Oh? I guess Value.Value is indeed a table, that’s my mistake. It’s likely “Value.Value.value” because of better-sqlite3’s return format and because the value’s key name is “value.”
Alright, thanks. It’s all coming together. I never would have thought the creator of the thread would ever help me. Again, thank you so much. I would never have done this without all your support. I will contact you if I ever need any more help. Again, thanks!
So, it turns out the sql can’t take any more than a request per .2 seconds. I’m trying to make it so that game 1 makes a value true for .1 seconds, while game 2 sees what the value is every .2 seconds. This is inefficient and does not work all the time. If I make it any faster than .2 seconds, it will not be able to handle this many requests. Is there any way I am able to send events?
Running the check every .2
seconds will make you exhaust the 500/minute HTTP limit. Try doing something like 1 request a second- this will leave plenty of additional requests for other scripts.
Now, it has seems that it has completely ceased function. It does not print anything or send any requests anymore, even though I had not changed anything.
Could you provide your code? If it stopped working, then something had to of changed. Are there any errors? Did you accidentally disable the script?
Nothing changed. It was because it was exhausted and it stopped working for a few minutes. Also, how am I going to be able to use this for individual player data. Like for example, a player would buy a car in game 1, and it saves that information along with the player id, then in game 2, the player would still have the car, because it gets the information for the player’s id.
You would PostAsync a json encoded array, then retrieve and json decode it with GetAsync.
You shouldn’t do a loop for player data, though as that’ll also exhaust your http limits.
How would I be able to store infinite amount of player information? Because it says that each section from the table stores 2 variables, meaning there would only be 6 variables stored. That is significantly less than infinity.
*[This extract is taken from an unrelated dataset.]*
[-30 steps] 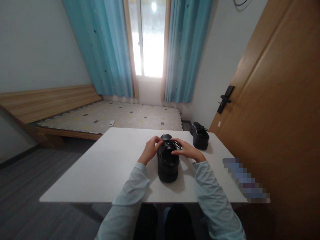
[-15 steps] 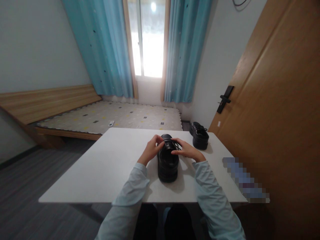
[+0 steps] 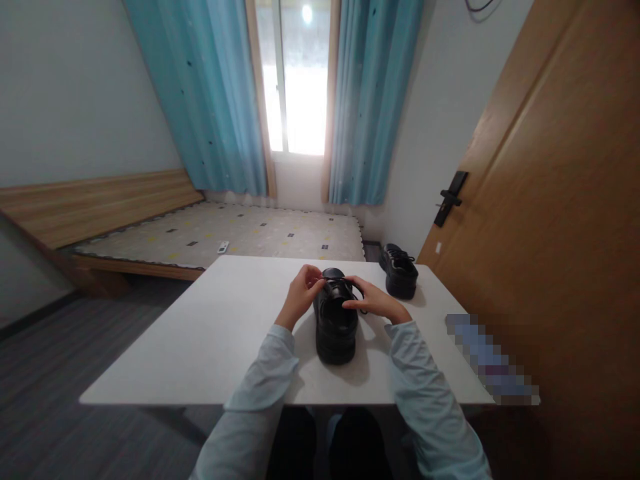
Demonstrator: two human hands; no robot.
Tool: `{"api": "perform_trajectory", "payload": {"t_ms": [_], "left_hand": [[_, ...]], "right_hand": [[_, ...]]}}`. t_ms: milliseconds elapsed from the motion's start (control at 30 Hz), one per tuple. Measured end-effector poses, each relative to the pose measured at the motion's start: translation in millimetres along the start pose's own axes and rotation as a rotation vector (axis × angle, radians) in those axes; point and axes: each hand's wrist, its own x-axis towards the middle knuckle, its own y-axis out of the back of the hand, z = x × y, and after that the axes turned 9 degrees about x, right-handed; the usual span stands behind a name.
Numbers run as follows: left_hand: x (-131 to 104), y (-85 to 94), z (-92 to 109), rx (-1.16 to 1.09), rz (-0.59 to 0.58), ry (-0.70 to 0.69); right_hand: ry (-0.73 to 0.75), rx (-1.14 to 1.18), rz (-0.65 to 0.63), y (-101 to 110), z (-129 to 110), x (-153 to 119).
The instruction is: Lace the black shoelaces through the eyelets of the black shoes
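A black lace-up shoe (image 3: pixel 336 340) stands upright on the white table (image 3: pixel 200 333), heel toward me and toe pointing away. My left hand (image 3: pixel 304 293) is at the shoe's left side, thumb and fingertips pinched on a black shoelace (image 3: pixel 334 279) near the top eyelets. On the opposite side, my right hand (image 3: pixel 373 299) has its fingers curled at the lace, while its thumb lies apart over the shoe's opening. Dark lace strands hang beside the right fingers; their exact hold is partly hidden.
A second black shoe (image 3: pixel 400 272) stands at the table's far right corner. A pixelated bluish item (image 3: pixel 490 360) lies along the right edge. Beyond the table is a bed (image 3: pixel 250 233) with a small white device (image 3: pixel 223 247) on it. A wooden door (image 3: pixel 560 200) stands to the right.
My left hand has shifted slightly left and up, drawing the lace outward from the shoe. My right hand has hardly moved, and both shoes stay in place.
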Motion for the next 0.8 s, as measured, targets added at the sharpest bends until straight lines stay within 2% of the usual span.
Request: {"api": "perform_trajectory", "payload": {"t_ms": [167, 500, 800], "left_hand": [[-0.4, 1.1, 2.1, 0.036, 0.054, 0.000], [-2.7, 9.9, 16.6, 0.434, -0.013, 0.022], [-2.3, 11.7, 8.4, 0.454, -0.054, 0.032]], "right_hand": [[-0.008, 0.004, 0.000, 0.1, 0.1, 0.1], [-0.034, 0.060, -0.005, 0.0, 2.4, 1.1], [-0.045, 0.079, -0.004, 0.3, 0.7, 0.5]]}}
I don’t understand what you mean? You can store however much data you want as long as it’s able to be sent to the server and the server has enough space.
The table stores two variables, key and value. Both of which can be json encoded arrays which allow you to store many, many variables. JSON is the preferred format for using this, as it allows you to save different types of variables (numbers, booleans, strings, etc)
So in theory, I would be able to create infinite tables like this?
sql:PostAsync(tostring(player.userId), tostring(player.userId), jsonthingvariable, function(Success, Value, ServerResponse)
Yes, but the first argument (table) can’t be dynamic. It should be constant and based on your config (eg table2 or Users.)